• _Goal of the exercise_
Search the records for lines with the word "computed" and copy each match.

• _Records from a dataset_
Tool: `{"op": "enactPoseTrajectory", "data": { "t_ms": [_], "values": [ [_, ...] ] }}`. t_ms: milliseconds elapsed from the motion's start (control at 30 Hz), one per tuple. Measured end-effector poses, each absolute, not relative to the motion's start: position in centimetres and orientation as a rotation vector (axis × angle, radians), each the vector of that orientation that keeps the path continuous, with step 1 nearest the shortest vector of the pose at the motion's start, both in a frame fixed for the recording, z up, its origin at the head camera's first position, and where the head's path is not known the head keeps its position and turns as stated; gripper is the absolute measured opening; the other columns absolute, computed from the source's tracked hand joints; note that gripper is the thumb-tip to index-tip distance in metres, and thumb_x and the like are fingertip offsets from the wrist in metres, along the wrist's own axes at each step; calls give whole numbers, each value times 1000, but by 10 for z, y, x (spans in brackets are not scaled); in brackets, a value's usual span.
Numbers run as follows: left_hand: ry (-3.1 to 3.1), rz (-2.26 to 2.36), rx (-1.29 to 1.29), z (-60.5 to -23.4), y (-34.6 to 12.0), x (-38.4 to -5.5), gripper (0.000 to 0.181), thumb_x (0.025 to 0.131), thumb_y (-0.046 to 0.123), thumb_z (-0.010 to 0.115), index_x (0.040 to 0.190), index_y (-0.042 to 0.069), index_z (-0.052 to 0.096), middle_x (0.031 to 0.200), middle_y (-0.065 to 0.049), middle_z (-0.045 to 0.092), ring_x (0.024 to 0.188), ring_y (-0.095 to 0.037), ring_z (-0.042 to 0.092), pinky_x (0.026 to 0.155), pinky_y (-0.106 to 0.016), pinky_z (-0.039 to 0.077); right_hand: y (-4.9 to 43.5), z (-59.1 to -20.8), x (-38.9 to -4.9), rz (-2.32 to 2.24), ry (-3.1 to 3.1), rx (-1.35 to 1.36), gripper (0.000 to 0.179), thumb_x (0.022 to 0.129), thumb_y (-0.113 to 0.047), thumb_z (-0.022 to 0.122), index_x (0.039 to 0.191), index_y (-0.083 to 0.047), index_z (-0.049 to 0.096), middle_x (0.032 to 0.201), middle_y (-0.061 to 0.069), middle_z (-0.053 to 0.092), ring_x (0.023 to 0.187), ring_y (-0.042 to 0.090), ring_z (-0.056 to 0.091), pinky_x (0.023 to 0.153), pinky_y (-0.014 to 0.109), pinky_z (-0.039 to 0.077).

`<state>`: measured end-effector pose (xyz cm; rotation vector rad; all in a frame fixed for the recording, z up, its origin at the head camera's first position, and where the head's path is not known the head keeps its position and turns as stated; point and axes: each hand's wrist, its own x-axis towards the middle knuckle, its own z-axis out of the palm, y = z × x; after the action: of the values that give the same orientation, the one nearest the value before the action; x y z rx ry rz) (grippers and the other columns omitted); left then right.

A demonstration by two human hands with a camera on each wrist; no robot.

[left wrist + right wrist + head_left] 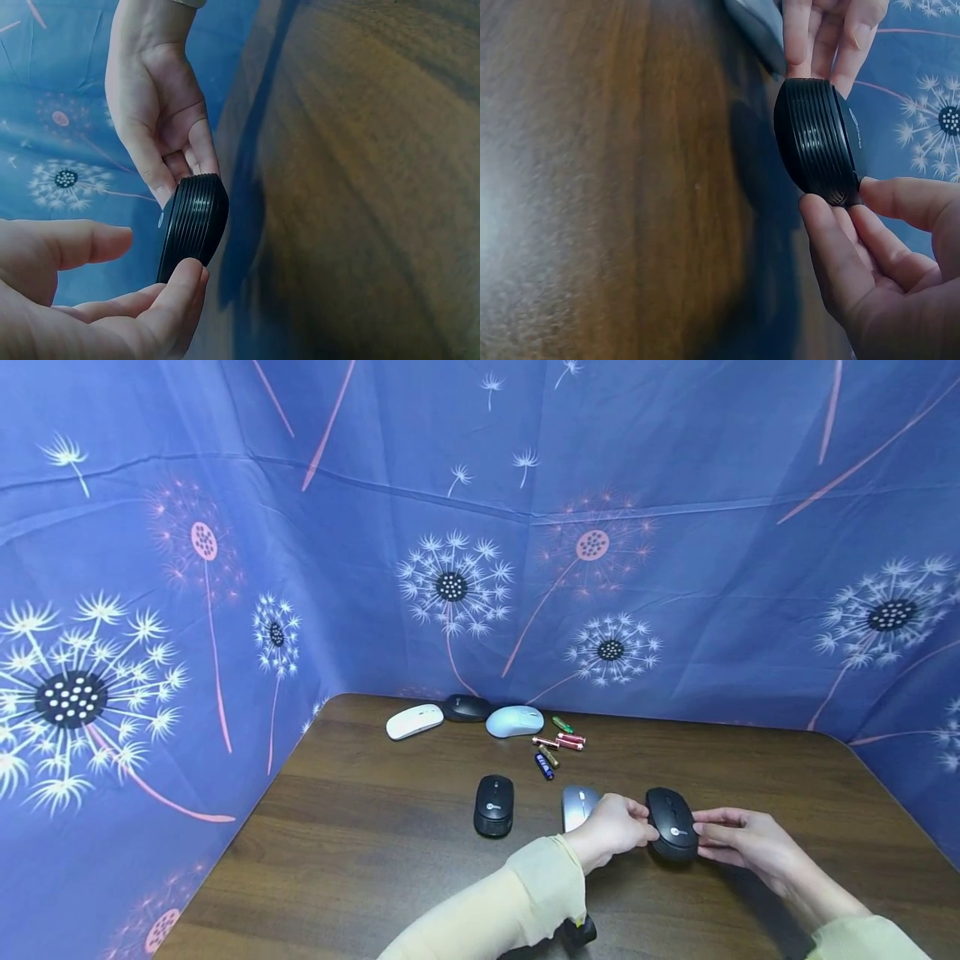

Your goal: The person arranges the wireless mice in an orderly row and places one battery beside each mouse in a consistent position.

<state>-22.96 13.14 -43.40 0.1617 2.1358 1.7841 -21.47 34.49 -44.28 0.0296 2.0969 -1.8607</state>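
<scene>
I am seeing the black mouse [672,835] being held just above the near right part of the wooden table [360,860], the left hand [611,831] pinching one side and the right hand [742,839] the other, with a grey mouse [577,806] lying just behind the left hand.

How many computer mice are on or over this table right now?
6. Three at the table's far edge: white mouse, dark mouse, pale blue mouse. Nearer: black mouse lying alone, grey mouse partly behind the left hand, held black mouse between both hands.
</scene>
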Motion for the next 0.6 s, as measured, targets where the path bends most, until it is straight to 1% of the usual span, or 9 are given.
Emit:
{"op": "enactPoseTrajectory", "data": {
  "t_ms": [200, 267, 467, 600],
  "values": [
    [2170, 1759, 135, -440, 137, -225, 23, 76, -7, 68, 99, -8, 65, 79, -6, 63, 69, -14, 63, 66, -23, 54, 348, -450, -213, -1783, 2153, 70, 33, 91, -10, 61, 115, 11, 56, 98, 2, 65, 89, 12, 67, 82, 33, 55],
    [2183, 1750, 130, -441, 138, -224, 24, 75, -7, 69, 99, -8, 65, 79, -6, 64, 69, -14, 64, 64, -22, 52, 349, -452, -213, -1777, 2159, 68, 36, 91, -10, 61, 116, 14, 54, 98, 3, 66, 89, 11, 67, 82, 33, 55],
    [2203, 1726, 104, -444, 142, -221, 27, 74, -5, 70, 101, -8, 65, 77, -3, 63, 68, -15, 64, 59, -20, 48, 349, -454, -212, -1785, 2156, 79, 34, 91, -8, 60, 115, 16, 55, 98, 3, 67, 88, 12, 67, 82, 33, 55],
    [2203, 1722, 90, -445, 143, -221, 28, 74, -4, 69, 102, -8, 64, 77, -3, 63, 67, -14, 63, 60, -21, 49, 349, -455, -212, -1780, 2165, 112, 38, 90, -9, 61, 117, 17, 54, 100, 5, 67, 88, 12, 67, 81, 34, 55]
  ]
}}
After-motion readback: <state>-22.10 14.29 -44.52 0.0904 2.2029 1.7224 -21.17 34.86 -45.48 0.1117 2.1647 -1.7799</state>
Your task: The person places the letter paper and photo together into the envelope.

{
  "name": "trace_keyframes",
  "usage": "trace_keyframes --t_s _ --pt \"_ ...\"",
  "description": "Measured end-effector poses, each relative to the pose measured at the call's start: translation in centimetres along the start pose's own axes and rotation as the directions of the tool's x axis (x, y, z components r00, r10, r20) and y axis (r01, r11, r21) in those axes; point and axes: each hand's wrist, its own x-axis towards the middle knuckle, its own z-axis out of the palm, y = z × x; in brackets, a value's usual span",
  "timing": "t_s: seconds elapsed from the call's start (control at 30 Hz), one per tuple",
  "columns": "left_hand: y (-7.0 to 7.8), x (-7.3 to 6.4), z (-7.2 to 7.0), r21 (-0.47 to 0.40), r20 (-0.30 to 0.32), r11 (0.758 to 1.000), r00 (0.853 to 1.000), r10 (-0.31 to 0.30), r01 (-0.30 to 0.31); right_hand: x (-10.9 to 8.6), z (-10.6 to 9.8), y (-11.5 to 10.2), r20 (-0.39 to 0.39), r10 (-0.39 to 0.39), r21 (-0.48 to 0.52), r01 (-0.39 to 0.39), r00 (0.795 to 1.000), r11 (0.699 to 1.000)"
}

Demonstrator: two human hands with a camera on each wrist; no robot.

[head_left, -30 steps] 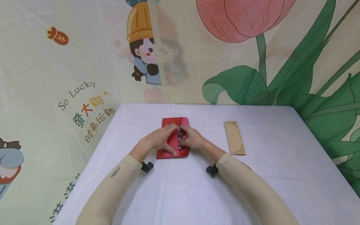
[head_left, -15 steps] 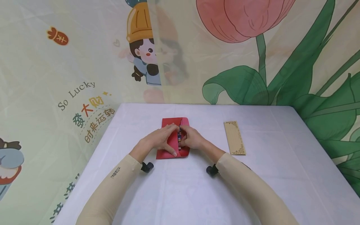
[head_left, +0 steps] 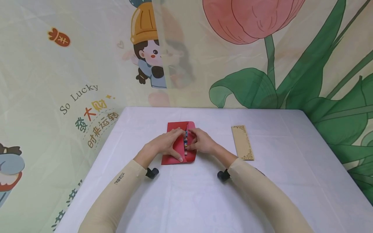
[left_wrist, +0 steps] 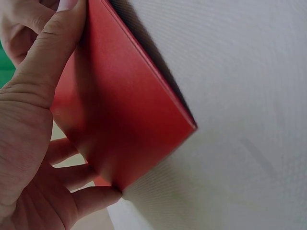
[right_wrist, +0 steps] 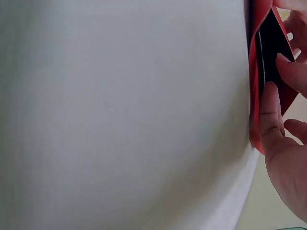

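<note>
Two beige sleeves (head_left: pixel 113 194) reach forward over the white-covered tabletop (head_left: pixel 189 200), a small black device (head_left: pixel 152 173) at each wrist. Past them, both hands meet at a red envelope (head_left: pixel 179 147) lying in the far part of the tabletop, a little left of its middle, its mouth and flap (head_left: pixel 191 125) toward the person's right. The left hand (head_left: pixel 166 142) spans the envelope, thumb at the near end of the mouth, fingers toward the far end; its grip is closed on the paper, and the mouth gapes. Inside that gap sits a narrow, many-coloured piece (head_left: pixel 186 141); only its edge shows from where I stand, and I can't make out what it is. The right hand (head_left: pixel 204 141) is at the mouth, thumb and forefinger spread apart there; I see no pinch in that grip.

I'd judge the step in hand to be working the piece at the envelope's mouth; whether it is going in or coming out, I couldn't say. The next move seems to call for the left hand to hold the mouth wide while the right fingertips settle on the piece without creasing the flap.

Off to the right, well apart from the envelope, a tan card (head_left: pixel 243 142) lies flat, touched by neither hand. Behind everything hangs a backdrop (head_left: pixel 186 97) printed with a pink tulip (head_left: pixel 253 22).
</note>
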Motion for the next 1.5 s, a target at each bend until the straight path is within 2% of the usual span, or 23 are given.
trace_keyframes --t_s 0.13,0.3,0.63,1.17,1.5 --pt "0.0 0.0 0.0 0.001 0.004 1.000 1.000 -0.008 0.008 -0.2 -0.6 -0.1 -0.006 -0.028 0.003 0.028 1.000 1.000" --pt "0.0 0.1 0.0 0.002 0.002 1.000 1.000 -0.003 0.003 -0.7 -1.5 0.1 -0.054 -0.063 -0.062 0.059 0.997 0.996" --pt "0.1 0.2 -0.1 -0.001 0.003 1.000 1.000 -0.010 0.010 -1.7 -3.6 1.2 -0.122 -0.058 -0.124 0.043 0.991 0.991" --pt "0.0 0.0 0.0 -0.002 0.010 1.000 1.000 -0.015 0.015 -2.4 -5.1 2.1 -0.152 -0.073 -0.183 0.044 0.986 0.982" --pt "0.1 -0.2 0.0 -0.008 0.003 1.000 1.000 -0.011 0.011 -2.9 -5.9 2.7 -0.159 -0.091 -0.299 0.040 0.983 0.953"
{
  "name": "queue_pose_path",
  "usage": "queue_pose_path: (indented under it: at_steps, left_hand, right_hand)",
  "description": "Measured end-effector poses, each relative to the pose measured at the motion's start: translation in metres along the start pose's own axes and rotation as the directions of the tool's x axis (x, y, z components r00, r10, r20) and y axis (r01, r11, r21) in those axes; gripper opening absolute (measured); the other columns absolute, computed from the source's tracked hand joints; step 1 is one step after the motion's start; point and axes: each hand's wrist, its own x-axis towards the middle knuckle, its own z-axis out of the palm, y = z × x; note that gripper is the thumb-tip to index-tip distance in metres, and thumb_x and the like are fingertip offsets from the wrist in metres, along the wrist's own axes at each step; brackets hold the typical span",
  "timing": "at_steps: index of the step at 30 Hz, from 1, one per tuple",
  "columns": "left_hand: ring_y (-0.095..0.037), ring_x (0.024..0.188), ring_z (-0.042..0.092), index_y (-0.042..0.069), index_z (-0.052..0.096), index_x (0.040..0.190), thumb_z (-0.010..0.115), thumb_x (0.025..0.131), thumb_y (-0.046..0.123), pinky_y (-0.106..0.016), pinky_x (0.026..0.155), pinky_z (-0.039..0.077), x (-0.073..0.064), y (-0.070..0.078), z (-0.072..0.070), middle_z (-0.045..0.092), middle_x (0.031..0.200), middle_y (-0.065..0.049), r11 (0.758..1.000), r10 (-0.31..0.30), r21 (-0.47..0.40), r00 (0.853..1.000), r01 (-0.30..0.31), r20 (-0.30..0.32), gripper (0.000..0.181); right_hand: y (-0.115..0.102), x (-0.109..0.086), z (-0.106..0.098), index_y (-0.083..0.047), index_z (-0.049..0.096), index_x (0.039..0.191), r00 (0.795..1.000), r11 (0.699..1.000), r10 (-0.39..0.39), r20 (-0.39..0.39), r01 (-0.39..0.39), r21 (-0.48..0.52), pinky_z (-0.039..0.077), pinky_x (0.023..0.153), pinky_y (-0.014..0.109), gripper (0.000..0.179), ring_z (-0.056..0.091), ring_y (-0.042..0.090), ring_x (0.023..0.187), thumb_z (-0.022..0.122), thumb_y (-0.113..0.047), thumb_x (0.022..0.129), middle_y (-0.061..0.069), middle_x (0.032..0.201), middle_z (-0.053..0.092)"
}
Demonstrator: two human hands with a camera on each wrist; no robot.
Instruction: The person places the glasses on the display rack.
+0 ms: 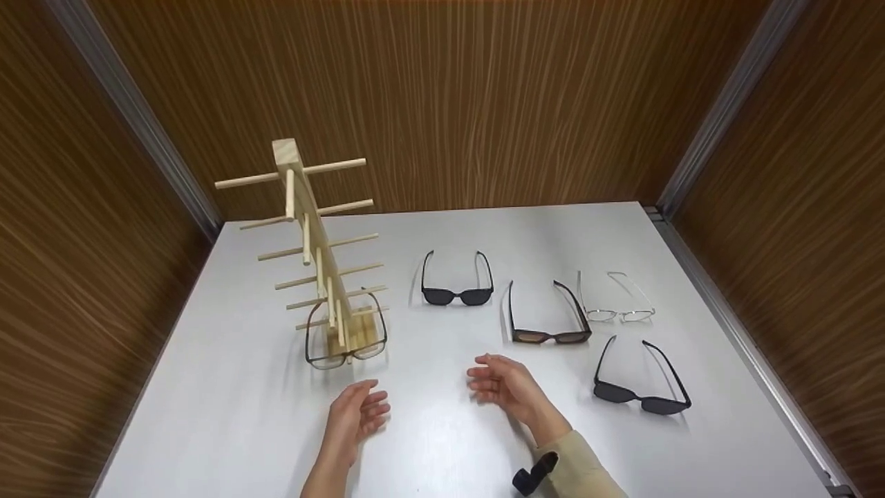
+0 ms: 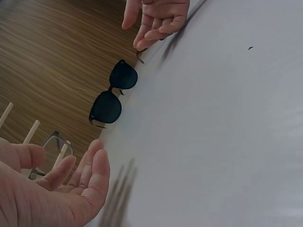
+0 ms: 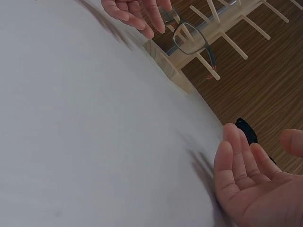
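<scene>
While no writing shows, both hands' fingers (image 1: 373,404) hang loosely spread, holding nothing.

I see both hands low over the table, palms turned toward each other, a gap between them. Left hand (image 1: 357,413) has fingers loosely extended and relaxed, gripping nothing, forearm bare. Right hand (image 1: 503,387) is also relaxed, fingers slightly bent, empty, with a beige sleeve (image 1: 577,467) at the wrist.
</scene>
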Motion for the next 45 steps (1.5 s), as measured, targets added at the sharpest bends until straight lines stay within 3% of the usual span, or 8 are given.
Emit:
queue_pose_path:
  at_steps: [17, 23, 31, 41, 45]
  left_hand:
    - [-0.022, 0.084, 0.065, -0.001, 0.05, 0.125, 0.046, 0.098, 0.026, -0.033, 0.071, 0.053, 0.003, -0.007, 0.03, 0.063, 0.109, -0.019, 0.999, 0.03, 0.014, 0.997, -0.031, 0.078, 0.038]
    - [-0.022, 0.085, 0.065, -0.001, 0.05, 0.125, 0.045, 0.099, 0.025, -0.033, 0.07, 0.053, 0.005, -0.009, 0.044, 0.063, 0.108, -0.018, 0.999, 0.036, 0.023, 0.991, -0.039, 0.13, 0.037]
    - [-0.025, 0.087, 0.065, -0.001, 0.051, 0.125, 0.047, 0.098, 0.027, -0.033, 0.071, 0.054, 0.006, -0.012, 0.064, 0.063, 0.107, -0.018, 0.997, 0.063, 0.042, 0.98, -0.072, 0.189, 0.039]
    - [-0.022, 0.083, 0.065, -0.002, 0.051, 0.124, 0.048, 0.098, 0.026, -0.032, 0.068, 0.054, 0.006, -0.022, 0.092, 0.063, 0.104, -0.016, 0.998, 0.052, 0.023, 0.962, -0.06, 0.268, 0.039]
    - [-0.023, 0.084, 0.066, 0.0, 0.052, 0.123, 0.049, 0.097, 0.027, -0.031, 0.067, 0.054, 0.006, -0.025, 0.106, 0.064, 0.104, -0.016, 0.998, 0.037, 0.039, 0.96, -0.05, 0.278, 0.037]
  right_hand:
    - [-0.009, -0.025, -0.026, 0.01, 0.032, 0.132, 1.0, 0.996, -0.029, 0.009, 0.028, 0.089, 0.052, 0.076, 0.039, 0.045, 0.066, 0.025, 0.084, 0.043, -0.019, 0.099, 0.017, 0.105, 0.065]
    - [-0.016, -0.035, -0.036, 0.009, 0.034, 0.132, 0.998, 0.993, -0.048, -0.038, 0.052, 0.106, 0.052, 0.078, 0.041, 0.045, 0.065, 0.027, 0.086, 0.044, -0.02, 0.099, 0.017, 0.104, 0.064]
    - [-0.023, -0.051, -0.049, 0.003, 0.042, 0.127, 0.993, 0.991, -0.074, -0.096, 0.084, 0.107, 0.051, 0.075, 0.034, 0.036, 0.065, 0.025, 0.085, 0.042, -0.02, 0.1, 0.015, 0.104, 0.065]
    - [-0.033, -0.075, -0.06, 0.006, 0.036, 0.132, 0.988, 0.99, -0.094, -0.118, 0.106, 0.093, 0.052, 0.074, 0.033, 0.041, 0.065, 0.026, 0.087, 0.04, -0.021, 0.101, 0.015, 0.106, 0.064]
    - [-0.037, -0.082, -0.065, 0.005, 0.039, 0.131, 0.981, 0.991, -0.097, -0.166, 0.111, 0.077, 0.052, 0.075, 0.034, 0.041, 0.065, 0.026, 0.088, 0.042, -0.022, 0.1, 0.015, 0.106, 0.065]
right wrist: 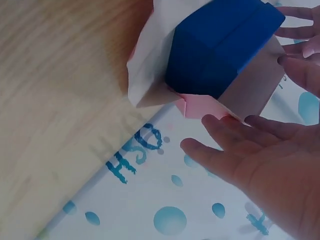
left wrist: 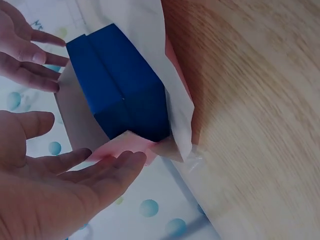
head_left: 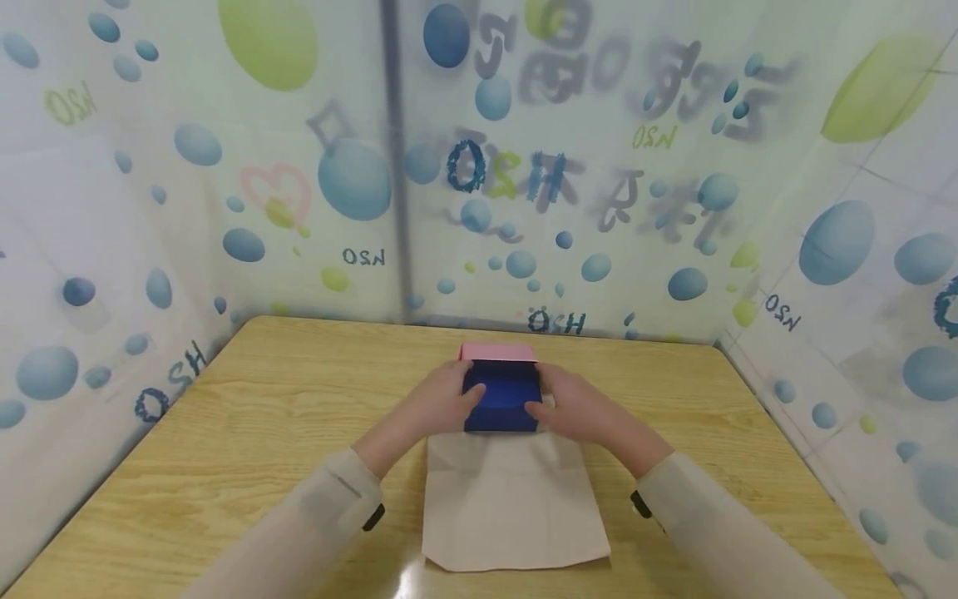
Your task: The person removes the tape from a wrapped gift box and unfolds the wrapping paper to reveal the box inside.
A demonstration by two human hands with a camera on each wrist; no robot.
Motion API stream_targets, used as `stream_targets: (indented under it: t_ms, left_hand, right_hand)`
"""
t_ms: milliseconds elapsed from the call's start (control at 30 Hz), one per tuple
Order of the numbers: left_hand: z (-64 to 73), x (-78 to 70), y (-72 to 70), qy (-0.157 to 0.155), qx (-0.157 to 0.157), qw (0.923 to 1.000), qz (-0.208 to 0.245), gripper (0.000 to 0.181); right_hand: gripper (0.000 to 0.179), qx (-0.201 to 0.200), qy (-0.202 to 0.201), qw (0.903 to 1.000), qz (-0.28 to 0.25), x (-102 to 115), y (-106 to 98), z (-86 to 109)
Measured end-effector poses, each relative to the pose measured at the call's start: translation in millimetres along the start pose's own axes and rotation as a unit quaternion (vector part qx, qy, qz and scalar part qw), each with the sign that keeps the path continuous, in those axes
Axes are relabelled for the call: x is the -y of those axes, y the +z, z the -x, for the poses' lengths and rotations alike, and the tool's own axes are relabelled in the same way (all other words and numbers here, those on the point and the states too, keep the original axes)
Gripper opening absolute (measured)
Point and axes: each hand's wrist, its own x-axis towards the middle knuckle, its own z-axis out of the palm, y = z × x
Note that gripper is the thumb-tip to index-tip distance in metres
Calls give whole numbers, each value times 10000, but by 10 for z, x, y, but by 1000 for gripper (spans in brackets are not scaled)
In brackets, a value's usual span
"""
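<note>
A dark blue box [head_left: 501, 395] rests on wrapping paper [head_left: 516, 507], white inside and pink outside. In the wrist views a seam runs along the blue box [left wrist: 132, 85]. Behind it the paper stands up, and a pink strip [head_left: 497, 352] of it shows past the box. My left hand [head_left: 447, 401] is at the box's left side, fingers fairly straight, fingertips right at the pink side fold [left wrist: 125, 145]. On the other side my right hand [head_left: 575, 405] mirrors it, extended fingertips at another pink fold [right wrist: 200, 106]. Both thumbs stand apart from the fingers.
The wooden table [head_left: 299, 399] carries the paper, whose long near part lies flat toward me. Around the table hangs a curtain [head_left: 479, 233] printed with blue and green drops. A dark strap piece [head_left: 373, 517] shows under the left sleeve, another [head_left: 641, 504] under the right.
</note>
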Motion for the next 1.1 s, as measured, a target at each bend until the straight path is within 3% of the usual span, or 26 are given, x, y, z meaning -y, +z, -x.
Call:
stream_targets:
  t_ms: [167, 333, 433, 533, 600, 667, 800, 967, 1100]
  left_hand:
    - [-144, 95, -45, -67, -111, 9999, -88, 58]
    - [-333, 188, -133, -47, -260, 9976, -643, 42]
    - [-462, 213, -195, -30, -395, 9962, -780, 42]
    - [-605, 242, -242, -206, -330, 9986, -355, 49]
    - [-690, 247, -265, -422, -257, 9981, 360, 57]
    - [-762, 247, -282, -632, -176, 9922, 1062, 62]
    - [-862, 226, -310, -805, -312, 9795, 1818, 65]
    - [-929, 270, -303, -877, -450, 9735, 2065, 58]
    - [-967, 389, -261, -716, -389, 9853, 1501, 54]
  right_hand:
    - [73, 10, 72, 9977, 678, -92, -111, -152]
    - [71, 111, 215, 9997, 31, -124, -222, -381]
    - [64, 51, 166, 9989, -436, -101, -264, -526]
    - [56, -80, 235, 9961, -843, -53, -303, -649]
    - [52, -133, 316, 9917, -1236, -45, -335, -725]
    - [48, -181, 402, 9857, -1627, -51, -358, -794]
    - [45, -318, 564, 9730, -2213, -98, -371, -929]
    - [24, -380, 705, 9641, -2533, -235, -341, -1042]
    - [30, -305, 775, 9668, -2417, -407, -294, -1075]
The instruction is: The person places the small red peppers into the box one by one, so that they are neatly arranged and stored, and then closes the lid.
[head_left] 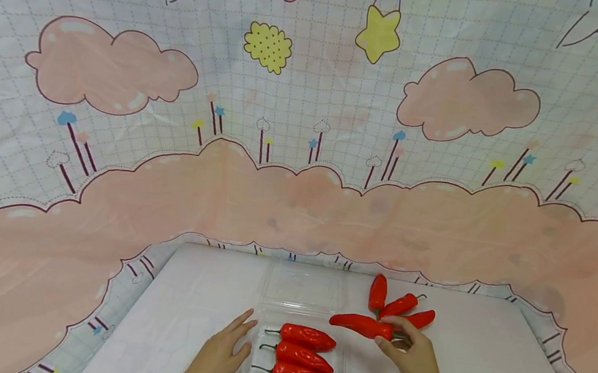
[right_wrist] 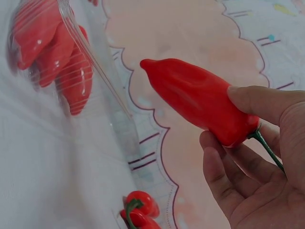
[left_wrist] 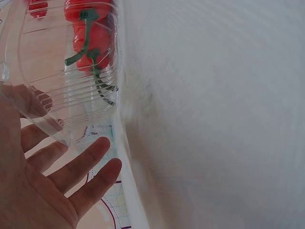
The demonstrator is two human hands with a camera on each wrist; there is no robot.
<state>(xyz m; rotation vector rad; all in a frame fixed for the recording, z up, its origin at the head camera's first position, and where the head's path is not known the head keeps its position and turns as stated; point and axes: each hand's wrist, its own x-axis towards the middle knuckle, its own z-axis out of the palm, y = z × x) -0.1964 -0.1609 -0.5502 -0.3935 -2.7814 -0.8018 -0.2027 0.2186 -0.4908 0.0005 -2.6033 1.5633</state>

• _Exercise response_
Tool: `{"op": "enactPoseTrajectory", "data": { "t_ms": [_], "values": [ [_, ...] ] }}`. t_ms: milliseconds elapsed from the motion's start (control at 30 Hz), one per tuple. Measured end-effector poses, each absolute, not relative to the motion's start: position in centimetres and orientation as a rotation vector (axis × angle, radians), each the vector of that orientation that keeps the path continuous, with step 1 nearest the shortest vector of the pose at the motion's start, both in a frame fixed for the recording, z up, its origin at the head camera's first position, and where the head's path is not known the head keeps its position and turns as stated; gripper is the absolute measured opening; the other columns absolute, computed from the source's tracked hand joints; note that gripper is the thumb-tip to index-tip distance in metres, and thumb_x and the like are fingertip offsets from the wrist in metres, along the wrist's own axes at each step; calls give whole numbers, each value times 1000, but by 10 for z, y, x (spans in brackets are not scaled); in brackets, a value's usual span.
  "description": "Measured end-effector poses, each relative to the pose measured at the motion's start: translation in metres along the start pose's own axes and rotation as the directions of the tool's x axis (x, y, z components r00, r10, r20) and y axis (r01, r11, r21) in those axes; gripper opening absolute (measured); the other columns absolute, computed from the source's tracked hand joints; step 1 is one step after the motion's start; point and axes: each hand's wrist, its own x-axis towards the middle knuckle, its own z-axis out of the palm, y = z × x; note that gripper is the thumb-tip to index-tip distance in metres, and thumb_x and the like are fingertip offsets from the wrist in metres, along the wrist's own axes at each step; brackets hold the typical span",

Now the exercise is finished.